**Problem statement**
The listing has to be given again in full and exactly.

**Data section**
++++++++
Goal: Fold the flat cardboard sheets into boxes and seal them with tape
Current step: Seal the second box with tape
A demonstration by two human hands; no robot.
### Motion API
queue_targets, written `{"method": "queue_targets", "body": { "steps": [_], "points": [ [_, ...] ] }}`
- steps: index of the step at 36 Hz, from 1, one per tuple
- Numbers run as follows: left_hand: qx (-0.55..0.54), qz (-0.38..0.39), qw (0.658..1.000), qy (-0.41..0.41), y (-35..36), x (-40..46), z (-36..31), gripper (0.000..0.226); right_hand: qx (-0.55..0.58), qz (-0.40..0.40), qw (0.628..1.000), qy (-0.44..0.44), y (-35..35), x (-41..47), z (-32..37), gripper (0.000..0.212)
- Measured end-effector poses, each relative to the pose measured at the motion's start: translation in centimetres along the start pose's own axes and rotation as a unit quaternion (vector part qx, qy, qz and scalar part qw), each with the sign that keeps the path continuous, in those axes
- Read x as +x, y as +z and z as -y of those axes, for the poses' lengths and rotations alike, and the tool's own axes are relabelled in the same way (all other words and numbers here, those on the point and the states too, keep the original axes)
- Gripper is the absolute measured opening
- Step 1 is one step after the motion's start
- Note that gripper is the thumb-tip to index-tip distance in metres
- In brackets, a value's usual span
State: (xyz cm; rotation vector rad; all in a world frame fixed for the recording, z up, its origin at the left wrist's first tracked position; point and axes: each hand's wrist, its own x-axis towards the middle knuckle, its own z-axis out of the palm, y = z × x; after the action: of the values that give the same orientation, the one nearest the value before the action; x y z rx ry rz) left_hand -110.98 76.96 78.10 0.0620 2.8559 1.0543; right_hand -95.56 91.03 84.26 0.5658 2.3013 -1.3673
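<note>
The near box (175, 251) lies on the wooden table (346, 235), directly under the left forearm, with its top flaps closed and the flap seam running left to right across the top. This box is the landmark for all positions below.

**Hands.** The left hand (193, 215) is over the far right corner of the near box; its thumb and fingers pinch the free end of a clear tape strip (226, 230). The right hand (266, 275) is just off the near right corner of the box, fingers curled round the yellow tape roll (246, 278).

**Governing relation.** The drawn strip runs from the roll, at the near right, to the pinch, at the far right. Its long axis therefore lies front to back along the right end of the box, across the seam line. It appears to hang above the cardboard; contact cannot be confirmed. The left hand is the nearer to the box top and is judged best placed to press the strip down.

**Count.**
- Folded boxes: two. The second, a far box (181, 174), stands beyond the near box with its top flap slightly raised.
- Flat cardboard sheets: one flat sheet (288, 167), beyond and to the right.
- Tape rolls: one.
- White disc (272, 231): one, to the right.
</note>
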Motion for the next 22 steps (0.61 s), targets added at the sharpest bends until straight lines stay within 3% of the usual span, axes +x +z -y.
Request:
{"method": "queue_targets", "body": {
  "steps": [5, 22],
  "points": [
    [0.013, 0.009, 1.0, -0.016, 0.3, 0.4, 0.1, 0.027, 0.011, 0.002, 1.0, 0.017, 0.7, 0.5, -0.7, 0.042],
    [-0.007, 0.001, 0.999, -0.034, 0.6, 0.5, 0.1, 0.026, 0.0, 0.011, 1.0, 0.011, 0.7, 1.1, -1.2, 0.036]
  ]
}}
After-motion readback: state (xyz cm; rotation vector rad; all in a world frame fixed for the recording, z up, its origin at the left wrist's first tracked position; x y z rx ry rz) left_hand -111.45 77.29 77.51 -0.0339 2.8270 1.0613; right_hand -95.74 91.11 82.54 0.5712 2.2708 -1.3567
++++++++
**Problem solution**
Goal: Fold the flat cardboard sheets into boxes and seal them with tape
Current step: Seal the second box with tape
A demonstration by two human hands; no robot.
### Motion API
queue_targets, written `{"method": "queue_targets", "body": { "steps": [_], "points": [ [_, ...] ] }}`
- steps: index of the step at 36 Hz, from 1, one per tuple
- Numbers run as follows: left_hand: qx (-0.55..0.54), qz (-0.38..0.39), qw (0.658..1.000), qy (-0.41..0.41), y (-35..36), x (-40..46), z (-36..31), gripper (0.000..0.226); right_hand: qx (-0.55..0.58), qz (-0.40..0.40), qw (0.628..1.000), qy (-0.44..0.44), y (-35..35), x (-41..47), z (-32..37), gripper (0.000..0.212)
- Measured end-effector poses, each relative to the pose measured at the motion's start: translation in centimetres along the start pose's own axes and rotation as a unit quaternion (vector part qx, qy, qz and scalar part qw), each with the sign that keeps the path continuous, in those axes
- Read x as +x, y as +z and z as -y of those axes, for the poses' lengths and rotations alike, and the tool's own axes are relabelled in the same way (all other words and numbers here, those on the point and the states too, keep the original axes)
- Gripper is the absolute measured opening
- Step 1 is one step after the motion's start
- Note that gripper is the thumb-tip to index-tip distance in metres
- In brackets, a value's usual span
State: (xyz cm; rotation vector rad; all in a world frame fixed for the recording, z up, its origin at the left wrist's first tracked position; point and axes: each hand's wrist, its own x-axis towards the middle knuckle, its own z-axis out of the palm, y = z × x; after the action: of the values that give the same orientation, the one nearest the value before the action; x y z rx ry rz) left_hand -110.98 76.96 78.10 0.0620 2.8559 1.0543; right_hand -95.56 91.03 84.26 0.5658 2.3013 -1.3673
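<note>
The near box (175, 251) lies on the wooden table (346, 235), directly under the left forearm, with its top flaps closed and the flap seam running left to right across the top. This box is the landmark for all positions below.

**Hands.** The left hand (193, 215) is over the far right corner of the near box; its thumb and fingers pinch the free end of a clear tape strip (226, 230). The right hand (266, 275) is just off the near right corner of the box, fingers curled round the yellow tape roll (246, 278).

**Governing relation.** The drawn strip runs from the roll, at the near right, to the pinch, at the far right. Its long axis therefore lies front to back along the right end of the box, across the seam line. It appears to hang above the cardboard; contact cannot be confirmed. The left hand is the nearer to the box top and is judged best placed to press the strip down.

**Count.**
- Folded boxes: two. The second, a far box (181, 174), stands beyond the near box with its top flap slightly raised.
- Flat cardboard sheets: one flat sheet (288, 167), beyond and to the right.
- Tape rolls: one.
- White disc (272, 231): one, to the right.
</note>
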Motion for the next 22 steps (0.61 s), targets added at the sharpest bends until straight lines stay within 3% of the usual span, axes +x +z -y.
Request:
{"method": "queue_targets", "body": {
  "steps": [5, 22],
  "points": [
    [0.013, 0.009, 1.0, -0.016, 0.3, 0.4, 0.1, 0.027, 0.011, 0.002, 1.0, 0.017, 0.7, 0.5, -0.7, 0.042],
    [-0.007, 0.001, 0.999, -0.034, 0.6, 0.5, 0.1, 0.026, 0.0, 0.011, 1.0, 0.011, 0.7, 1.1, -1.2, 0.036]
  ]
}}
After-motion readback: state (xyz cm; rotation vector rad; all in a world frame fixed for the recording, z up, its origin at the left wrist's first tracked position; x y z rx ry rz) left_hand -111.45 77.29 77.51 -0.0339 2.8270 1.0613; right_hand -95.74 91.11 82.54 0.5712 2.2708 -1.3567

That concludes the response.